Cómo expeciencia personal, les dejo uno de mis múltiples encuentros con estos individuos. Iba yo en mi línea, dando la chapa porlos pasillos de la facultad a algunos desprevenidos compañeros. El caso es que no recuerdo bien por qué surgió el asunto, les estaba comentando que San Siro (el estadio dónde juegan Inter de Milan y AC Milan) no se llenaba casi nunca, que tenía malos porcentajes de afluencia, vaya. Evidentemente, cuando me quise dar cuenta, ahí estaba un hombrecillo asegurando ser seguidor milanista de toda la vida, con residencia en Milan incluida, que afirmó tajantemente que se llenaba siempre. En los milisegundos en los que traté de recordar cuál era la fuente de mi información (hablo mucho, pero pocas veces hablo por hablar), ya se había marcado la sonrisilla, la cara de pena, y había huído.

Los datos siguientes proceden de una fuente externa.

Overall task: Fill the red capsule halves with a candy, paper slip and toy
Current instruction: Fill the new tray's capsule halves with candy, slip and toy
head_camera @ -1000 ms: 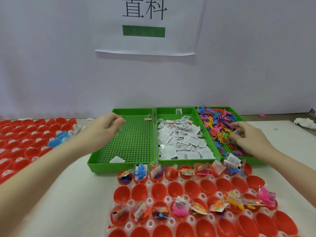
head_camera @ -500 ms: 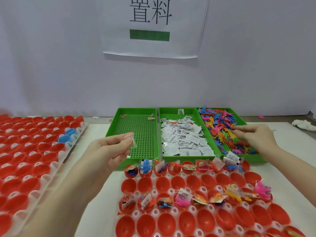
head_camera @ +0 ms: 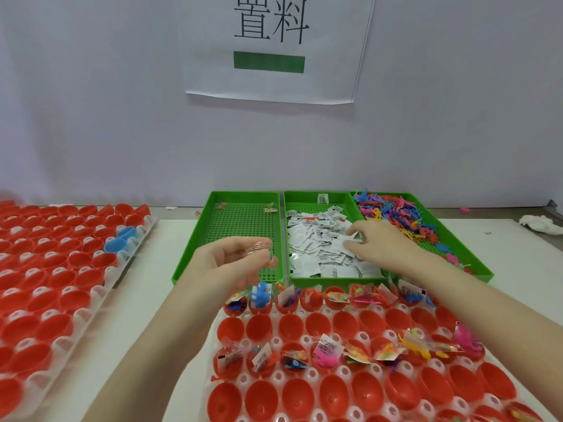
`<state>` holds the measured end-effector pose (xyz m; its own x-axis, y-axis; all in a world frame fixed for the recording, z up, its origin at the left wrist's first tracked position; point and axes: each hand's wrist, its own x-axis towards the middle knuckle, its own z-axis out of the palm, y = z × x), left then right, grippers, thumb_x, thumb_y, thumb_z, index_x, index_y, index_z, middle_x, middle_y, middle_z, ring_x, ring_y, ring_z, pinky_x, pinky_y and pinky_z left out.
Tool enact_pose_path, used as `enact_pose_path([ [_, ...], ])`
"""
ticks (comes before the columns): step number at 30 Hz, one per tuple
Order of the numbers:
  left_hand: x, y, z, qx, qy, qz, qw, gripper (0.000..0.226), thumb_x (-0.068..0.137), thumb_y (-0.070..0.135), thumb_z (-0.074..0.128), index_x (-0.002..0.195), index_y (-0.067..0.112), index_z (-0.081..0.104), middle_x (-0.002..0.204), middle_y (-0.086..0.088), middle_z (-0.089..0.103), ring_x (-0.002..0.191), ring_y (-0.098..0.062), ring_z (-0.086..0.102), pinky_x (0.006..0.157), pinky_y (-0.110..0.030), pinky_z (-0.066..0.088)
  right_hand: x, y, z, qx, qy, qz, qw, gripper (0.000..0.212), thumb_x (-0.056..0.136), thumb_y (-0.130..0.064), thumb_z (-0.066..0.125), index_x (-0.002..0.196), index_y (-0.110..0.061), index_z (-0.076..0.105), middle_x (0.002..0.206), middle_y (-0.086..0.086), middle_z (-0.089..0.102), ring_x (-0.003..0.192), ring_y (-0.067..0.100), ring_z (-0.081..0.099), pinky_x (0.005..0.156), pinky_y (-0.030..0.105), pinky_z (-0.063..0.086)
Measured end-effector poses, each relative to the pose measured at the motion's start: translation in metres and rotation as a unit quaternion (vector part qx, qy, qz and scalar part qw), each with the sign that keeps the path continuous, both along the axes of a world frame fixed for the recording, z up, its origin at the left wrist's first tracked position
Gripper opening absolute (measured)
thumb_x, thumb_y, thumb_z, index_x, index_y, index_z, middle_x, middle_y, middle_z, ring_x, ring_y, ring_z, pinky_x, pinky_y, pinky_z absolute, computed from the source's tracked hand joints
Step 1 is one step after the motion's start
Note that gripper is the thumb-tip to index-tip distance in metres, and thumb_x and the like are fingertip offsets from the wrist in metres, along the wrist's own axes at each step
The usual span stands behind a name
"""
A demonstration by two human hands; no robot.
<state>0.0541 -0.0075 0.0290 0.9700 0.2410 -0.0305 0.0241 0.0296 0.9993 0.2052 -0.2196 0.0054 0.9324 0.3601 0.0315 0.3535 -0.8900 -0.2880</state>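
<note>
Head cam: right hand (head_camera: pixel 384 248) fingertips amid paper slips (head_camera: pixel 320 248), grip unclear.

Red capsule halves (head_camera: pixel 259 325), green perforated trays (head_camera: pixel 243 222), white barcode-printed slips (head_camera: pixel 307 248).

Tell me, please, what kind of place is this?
Probably a packing or assembly workstation: green trays of paper slips and toys, racks of red capsule halves, and a printed sign on the wall.
</note>
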Motion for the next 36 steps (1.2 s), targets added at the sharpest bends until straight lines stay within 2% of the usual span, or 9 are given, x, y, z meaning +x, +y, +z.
enact_pose_path([
  [2, 0.0, -0.002, 0.0, 0.005, -0.001, 0.002, 1.0, 0.009, 0.08, 0.016, 0.066, 0.087, 0.021, 0.069, 0.083, -0.001, 0.074, 0.063, -0.003, 0.06, 0.075, -0.023, 0.048, 0.003, 0.007, -0.005, -0.076, -0.002, -0.021, 0.997, 0.045, 0.086, -0.034, 0.057, 0.117, -0.002, 0.059, 0.112, 0.016, 0.065, 0.093, 0.026, 0.064, 0.078, 0.039, 0.053],
  [6, -0.002, -0.004, 0.0, 0.023, -0.008, -0.01, 1.0, 0.009, 0.08, 0.017, 0.067, 0.085, 0.025, 0.069, 0.079, 0.001, 0.073, 0.064, -0.004, 0.062, 0.066, -0.016, 0.051, 0.004, 0.01, -0.004, -0.03, -0.027, -0.04, 0.998, 0.027, 0.077, -0.033, 0.07, 0.087, -0.008, 0.07, 0.073, 0.002, 0.068, 0.058, 0.012, 0.053, 0.049, 0.023, 0.038],
  [12, -0.004, -0.01, 0.003, 0.035, -0.002, -0.016, 0.999, 0.044, 0.057, 0.035, 0.072, 0.098, 0.025, 0.06, 0.074, 0.002, 0.073, 0.068, -0.01, 0.067, 0.067, -0.021, 0.045, -0.004, 0.005, 0.005, 0.089, -0.064, -0.062, 0.992, 0.022, 0.081, -0.038, 0.067, 0.064, -0.025, 0.063, 0.051, -0.016, 0.031, 0.05, 0.003, 0.032, 0.049, 0.022, 0.027],
  [17, -0.005, -0.013, 0.001, 0.016, -0.014, 0.0, 1.0, 0.026, 0.074, 0.019, 0.072, 0.09, 0.014, 0.052, 0.061, 0.0, 0.069, 0.049, -0.007, 0.059, 0.056, -0.021, 0.045, -0.009, 0.002, 0.01, 0.121, -0.069, -0.052, 0.989, 0.05, 0.094, -0.03, 0.048, 0.048, -0.012, 0.042, 0.041, -0.008, 0.054, 0.04, 0.014, 0.031, 0.058, 0.028, 0.044],
  [19, -0.005, -0.014, 0.002, 0.017, -0.027, -0.007, 0.999, 0.022, 0.075, 0.016, 0.071, 0.088, 0.011, 0.053, 0.061, -0.001, 0.069, 0.048, -0.007, 0.06, 0.049, -0.014, 0.045, -0.012, 0.001, 0.012, 0.03, -0.088, -0.053, 0.994, 0.048, 0.094, -0.035, 0.047, 0.052, -0.013, 0.052, 0.06, 0.002, 0.067, 0.039, 0.011, 0.033, 0.049, 0.022, 0.038],
  [21, -0.005, -0.015, 0.002, 0.008, -0.039, -0.01, 0.999, 0.02, 0.076, 0.013, 0.07, 0.087, 0.008, 0.054, 0.06, -0.002, 0.069, 0.047, -0.008, 0.061, 0.046, -0.013, 0.044, -0.018, 0.0, 0.015, -0.016, -0.14, -0.058, 0.988, 0.036, 0.092, -0.04, 0.051, 0.075, -0.018, 0.074, 0.048, -0.003, 0.056, 0.041, 0.007, 0.037, 0.045, 0.02, 0.031],
  [24, -0.006, -0.018, 0.001, -0.01, -0.053, -0.002, 0.999, 0.018, 0.076, 0.01, 0.07, 0.087, 0.005, 0.056, 0.064, -0.006, 0.071, 0.051, -0.012, 0.065, 0.05, -0.015, 0.05, -0.026, -0.001, 0.019, 0.093, -0.175, -0.061, 0.978, 0.023, 0.082, -0.044, 0.064, 0.08, -0.024, 0.075, 0.04, -0.012, 0.039, 0.046, 0.001, 0.035, 0.045, 0.02, 0.023],
  [30, -0.01, -0.03, 0.004, -0.023, -0.081, -0.005, 0.996, 0.009, 0.081, 0.001, 0.065, 0.088, 0.006, 0.065, 0.073, -0.01, 0.071, 0.056, -0.011, 0.067, 0.053, -0.013, 0.05, -0.071, 0.012, 0.051, 0.428, 0.024, -0.014, 0.903, 0.017, 0.07, -0.031, 0.076, 0.063, -0.016, 0.07, 0.043, -0.008, 0.05, 0.039, 0.001, 0.042, 0.047, 0.006, 0.033],
  [36, -0.026, -0.051, 0.019, -0.036, -0.119, -0.058, 0.991, 0.018, 0.086, -0.003, 0.056, 0.1, 0.005, 0.065, 0.085, -0.015, 0.071, 0.065, -0.014, 0.069, 0.06, -0.013, 0.052, -0.134, 0.018, 0.062, 0.518, 0.204, 0.025, 0.831, 0.013, 0.074, -0.028, 0.067, 0.066, -0.018, 0.069, 0.038, -0.011, 0.031, 0.036, 0.005, 0.018, 0.042, 0.014, 0.017],
])
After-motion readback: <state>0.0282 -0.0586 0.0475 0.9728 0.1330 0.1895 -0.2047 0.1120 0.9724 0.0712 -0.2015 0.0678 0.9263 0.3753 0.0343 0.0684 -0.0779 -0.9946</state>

Reaction GIF: no, what?, Dr. Cox, Scrubs

Gracias a Dios, mis compañeros ya me conocen y no les iba a persuadir a esas alturas de nada bueno sobre mi persona. Aún así, estoy por jurar que desde entonces me escuchan todavía menos, si cabe.

Pues eso, ahí tienen las herramientas para identificar a este parásito social. Lamento no poder darles pistas para contrarrestar sus ataques, se me ocurre algo con una red y un bate de beísbol, pero tengo que desarrollarlo. Por otra parte sería guay conseguir belleza, pasta o fama, y así no necesitar hablar tanto, pero no lo acabo de ver, me van los retos.  Al margen, se aceptan propuestas.

Ah! Por cierto. 58%, 41%, 49% y 62%. Por si me lees, desgraciao.